[[ Material provided, beginning ]]

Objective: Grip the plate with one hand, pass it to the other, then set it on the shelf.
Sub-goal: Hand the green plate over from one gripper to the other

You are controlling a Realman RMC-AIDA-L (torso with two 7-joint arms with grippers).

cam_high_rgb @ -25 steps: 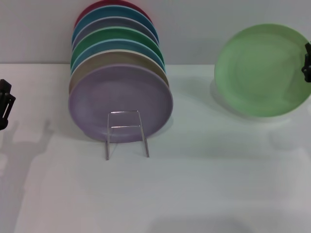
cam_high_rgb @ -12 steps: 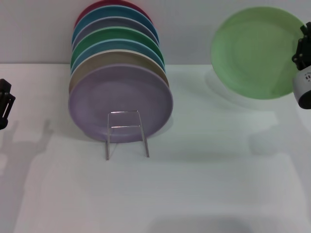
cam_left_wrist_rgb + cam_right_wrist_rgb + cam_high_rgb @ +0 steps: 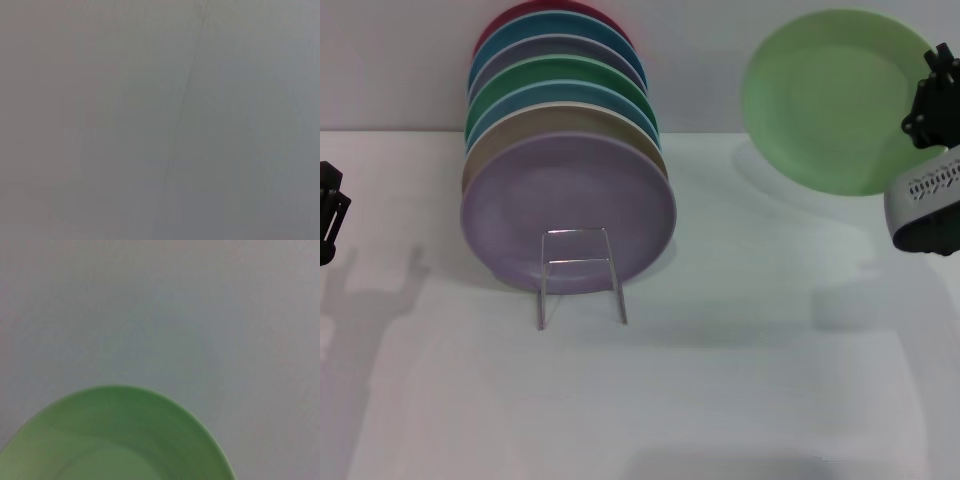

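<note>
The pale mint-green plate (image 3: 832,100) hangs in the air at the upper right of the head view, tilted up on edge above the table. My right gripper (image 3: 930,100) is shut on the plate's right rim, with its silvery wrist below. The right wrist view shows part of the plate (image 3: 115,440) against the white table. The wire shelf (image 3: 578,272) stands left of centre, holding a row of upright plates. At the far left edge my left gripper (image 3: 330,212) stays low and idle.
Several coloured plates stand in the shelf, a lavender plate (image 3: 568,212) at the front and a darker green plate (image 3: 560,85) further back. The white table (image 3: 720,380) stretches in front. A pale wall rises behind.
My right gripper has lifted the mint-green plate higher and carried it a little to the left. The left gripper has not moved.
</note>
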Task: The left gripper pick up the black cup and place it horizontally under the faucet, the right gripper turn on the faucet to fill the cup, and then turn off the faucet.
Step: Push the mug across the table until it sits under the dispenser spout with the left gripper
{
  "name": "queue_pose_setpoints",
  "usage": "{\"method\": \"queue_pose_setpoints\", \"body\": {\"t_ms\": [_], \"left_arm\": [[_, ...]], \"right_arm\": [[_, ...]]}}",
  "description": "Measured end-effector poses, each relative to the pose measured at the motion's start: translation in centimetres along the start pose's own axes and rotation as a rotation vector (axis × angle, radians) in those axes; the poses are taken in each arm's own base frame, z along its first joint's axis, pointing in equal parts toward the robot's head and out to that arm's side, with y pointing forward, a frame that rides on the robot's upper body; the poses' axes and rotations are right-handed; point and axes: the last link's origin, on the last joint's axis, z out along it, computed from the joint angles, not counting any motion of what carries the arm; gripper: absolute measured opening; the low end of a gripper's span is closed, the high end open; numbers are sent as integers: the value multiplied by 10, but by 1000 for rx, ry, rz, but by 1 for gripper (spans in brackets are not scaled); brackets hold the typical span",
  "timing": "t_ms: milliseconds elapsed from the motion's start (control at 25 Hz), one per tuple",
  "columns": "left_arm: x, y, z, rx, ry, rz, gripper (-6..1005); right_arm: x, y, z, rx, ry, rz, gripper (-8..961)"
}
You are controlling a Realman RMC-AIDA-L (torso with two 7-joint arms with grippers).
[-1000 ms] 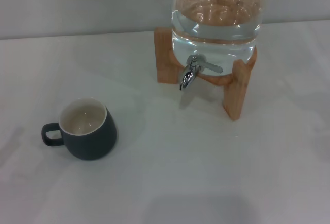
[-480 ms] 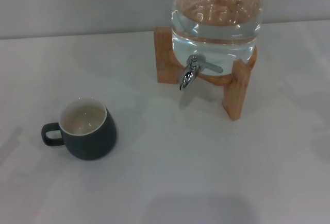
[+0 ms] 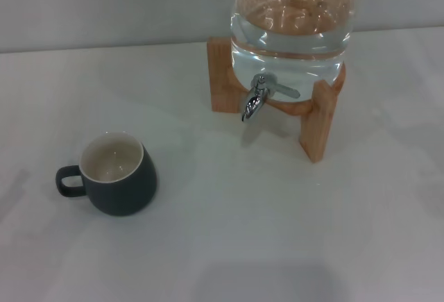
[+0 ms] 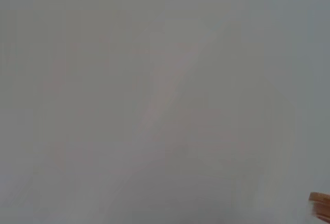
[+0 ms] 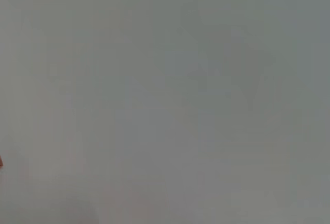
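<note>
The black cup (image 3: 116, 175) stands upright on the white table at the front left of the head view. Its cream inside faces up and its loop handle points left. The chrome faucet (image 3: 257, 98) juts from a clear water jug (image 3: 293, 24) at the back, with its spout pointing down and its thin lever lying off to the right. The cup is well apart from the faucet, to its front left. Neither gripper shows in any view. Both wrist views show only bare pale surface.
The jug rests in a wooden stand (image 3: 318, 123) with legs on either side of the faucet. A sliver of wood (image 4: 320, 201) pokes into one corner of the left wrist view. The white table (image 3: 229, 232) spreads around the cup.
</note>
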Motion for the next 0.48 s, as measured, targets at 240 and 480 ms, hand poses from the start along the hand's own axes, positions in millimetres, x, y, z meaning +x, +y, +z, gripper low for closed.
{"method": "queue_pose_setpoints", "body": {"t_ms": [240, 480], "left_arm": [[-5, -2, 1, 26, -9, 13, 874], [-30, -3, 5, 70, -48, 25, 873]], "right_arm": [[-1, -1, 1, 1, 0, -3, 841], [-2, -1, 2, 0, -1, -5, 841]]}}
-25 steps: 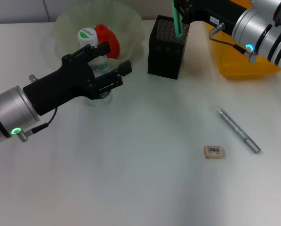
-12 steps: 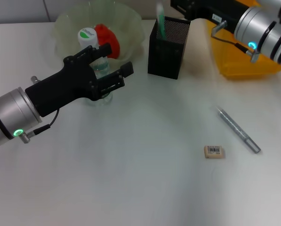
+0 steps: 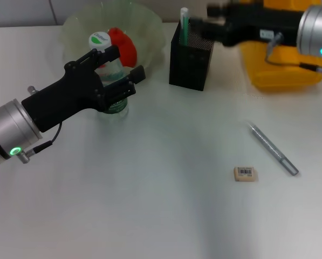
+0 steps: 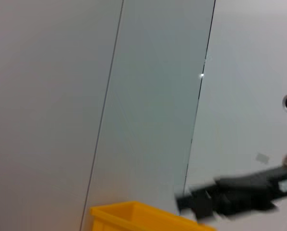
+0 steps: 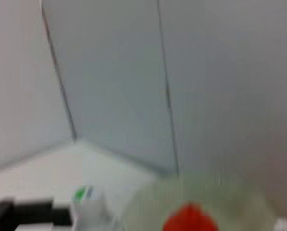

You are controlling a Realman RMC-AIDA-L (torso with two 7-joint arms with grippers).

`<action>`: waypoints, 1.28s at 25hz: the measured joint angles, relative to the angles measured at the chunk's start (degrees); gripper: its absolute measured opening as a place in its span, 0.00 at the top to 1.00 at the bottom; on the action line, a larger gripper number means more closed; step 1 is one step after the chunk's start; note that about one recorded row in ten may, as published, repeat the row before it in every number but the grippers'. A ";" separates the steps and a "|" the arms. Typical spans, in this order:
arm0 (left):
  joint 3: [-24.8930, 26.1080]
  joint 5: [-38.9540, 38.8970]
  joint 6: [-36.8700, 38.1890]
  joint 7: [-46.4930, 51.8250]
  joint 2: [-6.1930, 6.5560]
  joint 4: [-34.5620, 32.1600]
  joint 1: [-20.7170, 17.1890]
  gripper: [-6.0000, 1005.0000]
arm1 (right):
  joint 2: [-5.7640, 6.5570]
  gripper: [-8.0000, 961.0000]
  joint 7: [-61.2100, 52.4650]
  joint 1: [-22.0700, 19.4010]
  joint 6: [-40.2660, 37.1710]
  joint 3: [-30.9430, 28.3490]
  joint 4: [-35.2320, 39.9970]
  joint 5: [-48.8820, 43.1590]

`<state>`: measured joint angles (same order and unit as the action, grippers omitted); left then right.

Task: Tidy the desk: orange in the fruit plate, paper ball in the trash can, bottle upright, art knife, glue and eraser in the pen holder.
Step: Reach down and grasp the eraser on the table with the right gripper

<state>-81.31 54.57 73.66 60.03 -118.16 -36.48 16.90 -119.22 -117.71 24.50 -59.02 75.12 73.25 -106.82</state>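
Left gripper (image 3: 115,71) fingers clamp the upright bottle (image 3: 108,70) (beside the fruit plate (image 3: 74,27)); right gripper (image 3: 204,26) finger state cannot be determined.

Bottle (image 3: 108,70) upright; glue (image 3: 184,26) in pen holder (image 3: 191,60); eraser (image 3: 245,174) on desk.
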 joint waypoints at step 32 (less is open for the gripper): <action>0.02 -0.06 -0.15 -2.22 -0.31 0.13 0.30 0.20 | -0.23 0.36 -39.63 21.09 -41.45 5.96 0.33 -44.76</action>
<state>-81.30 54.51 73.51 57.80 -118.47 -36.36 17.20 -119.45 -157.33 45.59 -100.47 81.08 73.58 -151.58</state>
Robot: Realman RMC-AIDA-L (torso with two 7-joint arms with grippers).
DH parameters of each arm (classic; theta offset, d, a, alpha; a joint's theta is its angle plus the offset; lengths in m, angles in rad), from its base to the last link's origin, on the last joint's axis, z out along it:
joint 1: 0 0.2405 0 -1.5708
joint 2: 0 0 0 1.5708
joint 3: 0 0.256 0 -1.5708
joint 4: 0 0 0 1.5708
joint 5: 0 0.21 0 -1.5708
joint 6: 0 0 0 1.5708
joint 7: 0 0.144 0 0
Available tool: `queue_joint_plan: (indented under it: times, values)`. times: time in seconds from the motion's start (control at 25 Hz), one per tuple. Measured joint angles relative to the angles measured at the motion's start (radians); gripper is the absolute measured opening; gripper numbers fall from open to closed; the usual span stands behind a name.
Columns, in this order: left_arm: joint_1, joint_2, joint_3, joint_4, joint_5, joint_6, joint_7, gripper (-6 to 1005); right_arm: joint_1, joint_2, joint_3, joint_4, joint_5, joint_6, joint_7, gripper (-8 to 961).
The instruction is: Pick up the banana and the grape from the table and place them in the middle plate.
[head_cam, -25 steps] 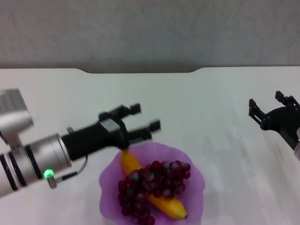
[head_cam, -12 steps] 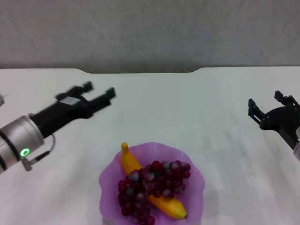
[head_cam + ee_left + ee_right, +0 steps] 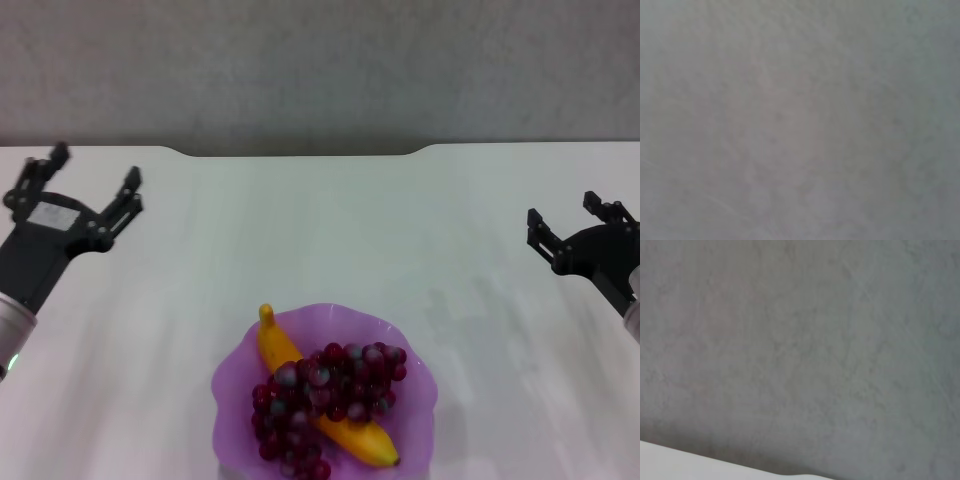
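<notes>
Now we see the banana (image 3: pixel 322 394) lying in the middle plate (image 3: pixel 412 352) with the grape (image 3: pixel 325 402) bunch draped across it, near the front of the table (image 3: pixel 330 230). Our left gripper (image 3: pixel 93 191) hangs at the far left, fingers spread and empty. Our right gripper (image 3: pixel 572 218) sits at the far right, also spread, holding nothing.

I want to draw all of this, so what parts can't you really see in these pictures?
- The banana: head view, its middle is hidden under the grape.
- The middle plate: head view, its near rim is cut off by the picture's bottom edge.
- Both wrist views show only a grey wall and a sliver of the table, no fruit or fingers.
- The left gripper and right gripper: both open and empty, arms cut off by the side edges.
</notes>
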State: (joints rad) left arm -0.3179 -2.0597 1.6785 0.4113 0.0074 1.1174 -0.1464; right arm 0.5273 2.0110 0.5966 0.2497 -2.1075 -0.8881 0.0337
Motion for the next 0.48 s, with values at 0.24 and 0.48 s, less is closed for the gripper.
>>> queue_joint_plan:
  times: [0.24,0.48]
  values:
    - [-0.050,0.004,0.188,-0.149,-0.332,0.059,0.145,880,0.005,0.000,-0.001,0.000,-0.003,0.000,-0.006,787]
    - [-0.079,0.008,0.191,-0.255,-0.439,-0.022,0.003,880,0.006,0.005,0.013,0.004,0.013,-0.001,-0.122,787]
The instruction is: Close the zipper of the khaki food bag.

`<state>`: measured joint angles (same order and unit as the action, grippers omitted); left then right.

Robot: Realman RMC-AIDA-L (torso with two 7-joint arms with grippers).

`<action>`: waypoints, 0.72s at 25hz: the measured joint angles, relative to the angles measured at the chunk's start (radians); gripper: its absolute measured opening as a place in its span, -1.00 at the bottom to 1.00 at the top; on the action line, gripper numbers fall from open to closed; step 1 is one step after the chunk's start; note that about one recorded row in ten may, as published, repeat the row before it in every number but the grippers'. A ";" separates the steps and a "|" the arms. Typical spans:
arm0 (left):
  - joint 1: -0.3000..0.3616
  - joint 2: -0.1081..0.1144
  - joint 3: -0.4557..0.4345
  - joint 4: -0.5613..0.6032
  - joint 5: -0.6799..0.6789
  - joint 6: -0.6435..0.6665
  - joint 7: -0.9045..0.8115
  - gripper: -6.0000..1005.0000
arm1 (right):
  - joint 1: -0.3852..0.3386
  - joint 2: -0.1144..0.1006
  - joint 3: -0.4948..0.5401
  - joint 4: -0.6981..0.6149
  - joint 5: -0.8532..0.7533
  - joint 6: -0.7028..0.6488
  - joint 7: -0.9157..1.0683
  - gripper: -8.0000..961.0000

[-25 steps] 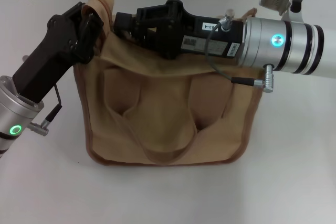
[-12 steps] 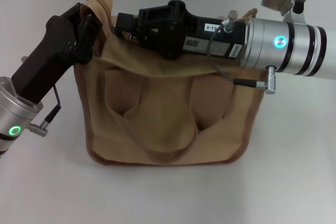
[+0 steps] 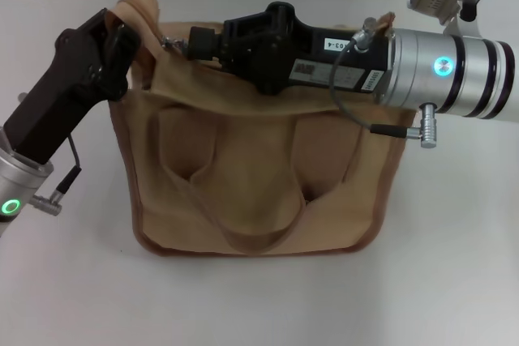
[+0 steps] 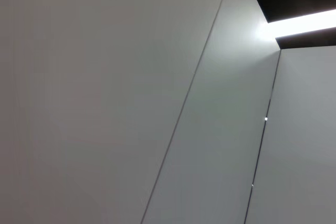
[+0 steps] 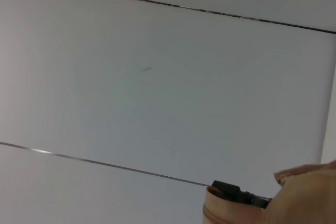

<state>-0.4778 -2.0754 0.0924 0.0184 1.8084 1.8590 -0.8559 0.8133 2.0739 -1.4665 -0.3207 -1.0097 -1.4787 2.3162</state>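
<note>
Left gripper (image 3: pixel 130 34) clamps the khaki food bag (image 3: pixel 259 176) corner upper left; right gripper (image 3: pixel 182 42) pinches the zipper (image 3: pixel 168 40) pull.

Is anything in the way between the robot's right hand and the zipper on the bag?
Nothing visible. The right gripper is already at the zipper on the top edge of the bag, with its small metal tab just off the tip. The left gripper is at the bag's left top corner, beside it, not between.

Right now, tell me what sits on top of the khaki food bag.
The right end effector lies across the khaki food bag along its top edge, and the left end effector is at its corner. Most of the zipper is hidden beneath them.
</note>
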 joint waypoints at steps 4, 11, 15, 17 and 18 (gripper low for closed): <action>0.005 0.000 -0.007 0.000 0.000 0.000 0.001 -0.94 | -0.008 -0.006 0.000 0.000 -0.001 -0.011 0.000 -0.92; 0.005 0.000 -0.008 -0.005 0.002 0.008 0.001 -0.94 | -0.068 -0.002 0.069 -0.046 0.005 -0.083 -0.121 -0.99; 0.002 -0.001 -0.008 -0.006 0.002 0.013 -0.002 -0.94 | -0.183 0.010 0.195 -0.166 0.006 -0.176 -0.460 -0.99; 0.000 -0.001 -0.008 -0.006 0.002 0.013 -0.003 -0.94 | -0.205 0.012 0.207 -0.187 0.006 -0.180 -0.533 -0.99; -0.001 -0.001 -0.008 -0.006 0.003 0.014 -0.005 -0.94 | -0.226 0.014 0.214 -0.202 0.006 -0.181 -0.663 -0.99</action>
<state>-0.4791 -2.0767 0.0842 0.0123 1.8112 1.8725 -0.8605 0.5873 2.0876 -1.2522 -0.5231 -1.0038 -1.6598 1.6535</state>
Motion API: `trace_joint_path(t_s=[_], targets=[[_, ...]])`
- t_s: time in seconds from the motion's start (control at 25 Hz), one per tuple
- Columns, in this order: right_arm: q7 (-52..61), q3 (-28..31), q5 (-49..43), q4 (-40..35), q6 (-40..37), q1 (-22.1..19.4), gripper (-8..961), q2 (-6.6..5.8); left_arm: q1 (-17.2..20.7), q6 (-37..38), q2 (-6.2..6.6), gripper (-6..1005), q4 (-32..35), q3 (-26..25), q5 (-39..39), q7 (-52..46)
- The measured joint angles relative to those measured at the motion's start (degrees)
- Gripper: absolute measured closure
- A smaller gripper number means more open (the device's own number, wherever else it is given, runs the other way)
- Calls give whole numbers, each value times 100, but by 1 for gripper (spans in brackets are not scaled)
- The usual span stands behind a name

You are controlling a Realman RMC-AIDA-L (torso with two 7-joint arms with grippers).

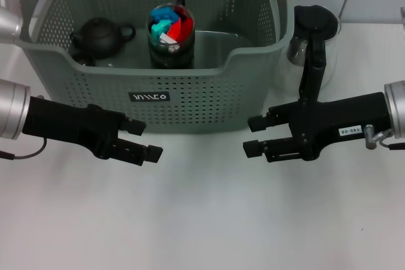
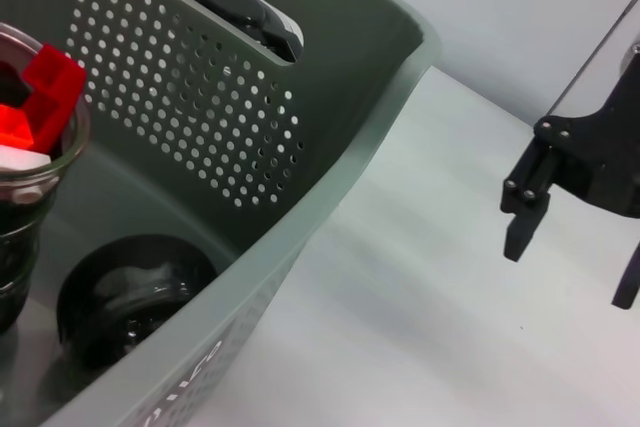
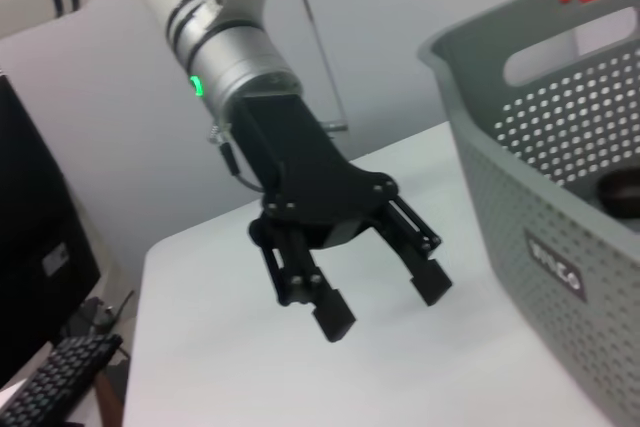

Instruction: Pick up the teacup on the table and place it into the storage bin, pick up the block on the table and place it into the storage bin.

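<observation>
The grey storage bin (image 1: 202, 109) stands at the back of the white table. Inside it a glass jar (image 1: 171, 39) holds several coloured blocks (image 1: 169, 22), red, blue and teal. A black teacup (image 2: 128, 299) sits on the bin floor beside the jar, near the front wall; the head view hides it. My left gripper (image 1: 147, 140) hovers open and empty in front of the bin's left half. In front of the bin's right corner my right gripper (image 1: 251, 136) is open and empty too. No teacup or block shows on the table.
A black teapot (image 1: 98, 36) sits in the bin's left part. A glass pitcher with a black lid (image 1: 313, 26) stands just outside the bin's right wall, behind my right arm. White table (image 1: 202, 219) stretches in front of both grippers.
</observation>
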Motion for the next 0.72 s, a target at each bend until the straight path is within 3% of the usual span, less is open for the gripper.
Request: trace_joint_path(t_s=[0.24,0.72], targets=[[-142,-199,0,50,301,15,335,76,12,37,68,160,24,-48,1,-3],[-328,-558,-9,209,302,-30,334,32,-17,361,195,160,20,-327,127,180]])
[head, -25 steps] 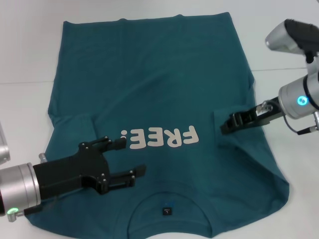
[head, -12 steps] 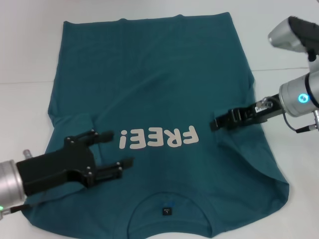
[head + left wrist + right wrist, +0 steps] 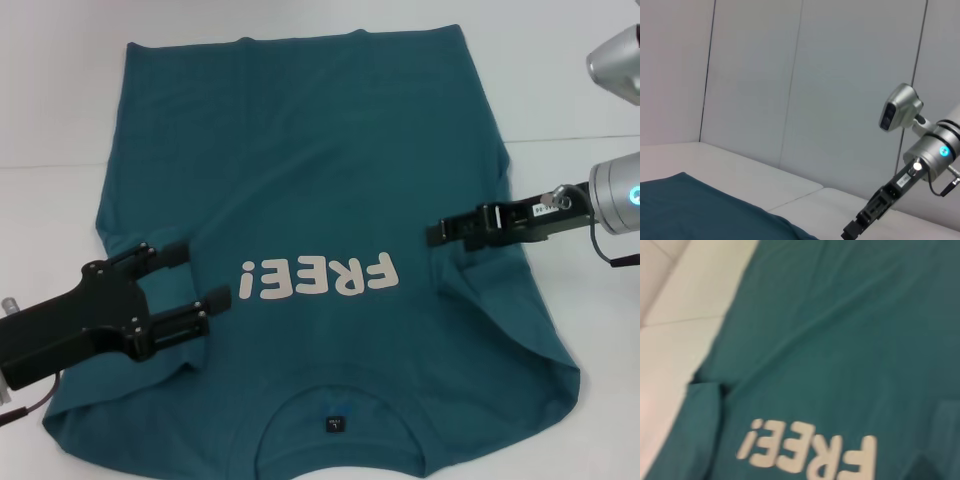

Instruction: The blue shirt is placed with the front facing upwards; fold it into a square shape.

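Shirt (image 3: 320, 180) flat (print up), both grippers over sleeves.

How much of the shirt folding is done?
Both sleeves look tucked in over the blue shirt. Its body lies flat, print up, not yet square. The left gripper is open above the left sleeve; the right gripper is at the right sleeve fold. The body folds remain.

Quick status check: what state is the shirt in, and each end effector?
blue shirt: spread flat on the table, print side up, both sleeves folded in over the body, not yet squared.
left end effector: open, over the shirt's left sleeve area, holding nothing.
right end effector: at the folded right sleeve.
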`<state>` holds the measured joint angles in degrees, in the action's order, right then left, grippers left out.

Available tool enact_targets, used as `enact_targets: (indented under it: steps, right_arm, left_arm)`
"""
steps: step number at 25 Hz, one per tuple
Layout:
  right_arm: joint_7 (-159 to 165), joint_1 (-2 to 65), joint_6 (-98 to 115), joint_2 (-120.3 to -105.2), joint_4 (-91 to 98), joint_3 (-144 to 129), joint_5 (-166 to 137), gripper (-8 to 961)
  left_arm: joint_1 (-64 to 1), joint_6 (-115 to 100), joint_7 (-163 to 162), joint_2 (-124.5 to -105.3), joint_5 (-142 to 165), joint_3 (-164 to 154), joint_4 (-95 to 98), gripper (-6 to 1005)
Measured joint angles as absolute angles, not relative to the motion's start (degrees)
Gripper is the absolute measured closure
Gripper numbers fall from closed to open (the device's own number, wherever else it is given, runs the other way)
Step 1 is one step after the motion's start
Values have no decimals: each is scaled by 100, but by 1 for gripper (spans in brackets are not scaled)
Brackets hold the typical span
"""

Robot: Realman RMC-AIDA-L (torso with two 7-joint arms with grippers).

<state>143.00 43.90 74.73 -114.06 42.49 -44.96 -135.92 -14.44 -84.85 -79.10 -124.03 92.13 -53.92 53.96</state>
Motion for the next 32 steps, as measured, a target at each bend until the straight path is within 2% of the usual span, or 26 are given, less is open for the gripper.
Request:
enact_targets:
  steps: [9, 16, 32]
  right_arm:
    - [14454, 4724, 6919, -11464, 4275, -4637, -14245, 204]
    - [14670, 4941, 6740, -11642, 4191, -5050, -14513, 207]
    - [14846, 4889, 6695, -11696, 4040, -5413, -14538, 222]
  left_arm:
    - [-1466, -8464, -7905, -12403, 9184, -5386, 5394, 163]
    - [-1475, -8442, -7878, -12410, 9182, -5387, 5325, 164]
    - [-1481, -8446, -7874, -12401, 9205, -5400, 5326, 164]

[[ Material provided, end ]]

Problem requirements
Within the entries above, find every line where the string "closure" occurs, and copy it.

Task result
- Gripper: absolute measured closure
Gripper is the absolute measured closure

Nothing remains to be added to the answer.